In late January 2023, DANA and AFDO collaborated on a brief Pre-Budget Submission calling for continuity of advocacy funding (including systemic advocacy and representation) as the Disability Royal Commission comes to an end, and we await recommendations and the responses of government.
Insufficient, fragmented and insecure resourcing continues to severely compromise the provision of effective disability advocacy across Australia. There are major gaps, deficiencies and systemic issues preventing many people with disability from accessing the advocacy support they need.
These matters are explained further in DANA’s Submission to the Royal Commission into Violence, Abuse, Neglect and Exploitation of People with Disability (the Disability Royal Commission).
The economic and other benefits of disability advocacy far exceed the costs. Advocacy facilitates more efficient communities and government, often playing a constructive or a preventative role. Advocates support individuals with disability (and their family and supporters) in a range of ways:
- to be aware of and assert their rights;
- to facilitate their access to services and supports that enhance their capacity to participate fully in society across multiple domains of life; and
- through intervening in situations before they progress to crisis or further harm.
Individual advocacy can also inform priorities for systemic advocacy, on issues arising for people with disability as a whole. Systemic advocacy and representation assists and informs governments, agencies, service providers and communities in understanding the views of people with disability and their families through their representative organisations on current or potential impacts of services, systems, legislation, or proposed initiatives.
Improved resourcing for all models of independent disability advocacy aligns with Australia’s human rights obligations. The United Nations Committee on the Rights of Persons with Disabilities has called for Australia to ensure:
- “that persons with disabilities are able to access continuous, sustainable and adequately resourced individual and independent advocacy programmes”;
- “the full and effective participation of persons with disabilities, through their representative organisations, as a measure to achieve their inclusion in society and combat discrimination against them”.
This submission acknowledges that significant work needs to be undertaken, in close collaboration with the advocacy sector, to accurately evidence, measure and address the unmet demand and need for independent disability advocacy. In the meantime, DANA has called for an immediate injection of additional funds to address this existing crisis in demand (see Recommendation 1a) and AFDO supports this recommendation.
We are hopeful that the final report from the Royal Commission into Violence, Abuse, Neglect and Exploitation of People with Disability (due September 2023) will include strong recommendations in relation to independent disability advocacy and representation.
We also hope governments will respond positively to these recommendations by supporting their effective implementation. Our organisations are concerned that before this can happen, however, the disability advocacy sector will be placed under greater strain and crisis in meeting the needs of people with disability.

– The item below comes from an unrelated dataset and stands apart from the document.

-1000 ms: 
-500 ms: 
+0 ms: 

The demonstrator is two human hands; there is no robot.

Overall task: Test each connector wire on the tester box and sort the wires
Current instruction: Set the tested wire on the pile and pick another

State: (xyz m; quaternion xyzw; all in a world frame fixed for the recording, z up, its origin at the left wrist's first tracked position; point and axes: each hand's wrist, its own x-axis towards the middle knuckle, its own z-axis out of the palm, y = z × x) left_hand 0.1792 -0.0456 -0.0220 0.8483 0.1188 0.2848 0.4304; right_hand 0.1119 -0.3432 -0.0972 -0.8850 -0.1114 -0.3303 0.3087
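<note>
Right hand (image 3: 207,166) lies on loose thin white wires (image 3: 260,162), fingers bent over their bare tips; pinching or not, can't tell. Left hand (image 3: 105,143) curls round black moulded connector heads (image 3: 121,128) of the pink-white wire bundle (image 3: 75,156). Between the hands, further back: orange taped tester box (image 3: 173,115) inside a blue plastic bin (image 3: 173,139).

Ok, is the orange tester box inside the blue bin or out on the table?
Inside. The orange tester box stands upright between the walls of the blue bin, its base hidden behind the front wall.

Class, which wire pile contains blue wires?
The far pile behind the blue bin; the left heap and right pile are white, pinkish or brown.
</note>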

Royal Commission funding for individual advocacy support and systemic advocacy and representation will cease in June 2023. This will result in many skilled professionals who are ideally positioned to provide advocacy support to people with disability who have experienced violence, abuse, neglect and/or exploitation leaving their positions.
Without any interim funding, valuable expertise, skills and experience will be lost from the advocacy sector, disability representative organisations and also from the services funded to provide counselling and legal supports.
Irrespective of whether a formal redress scheme is established from the Disability Royal Commission, advocacy organisations will continue to play an important role in assisting people with disability to navigate the processes for seeking remedies or compensation for the discrimination and harms they have experienced.
Furthermore, after the final report from the Royal Commission has been published, people with disability, advocates and organisations will continue to be a crucial force in pushing for and guiding the implementation of its recommendations.
We understand that the Federal Government will wish to wait for the final report and recommendations of the Disability Royal Commission to inform longer-term policy and funding decisions about improving access to independent disability advocacy, including support of systemic advocacy. We assert, however, that there is a risk that people with disability will be further disadvantaged during that intervening period.
We submit that, while the Federal Government gives proper consideration to these matters, the Disability Royal Commission support services funding be extended for individual and systemic advocacy organisations, so that sector capacity and expertise is able to provide continuity during the 2023-24 year and beyond.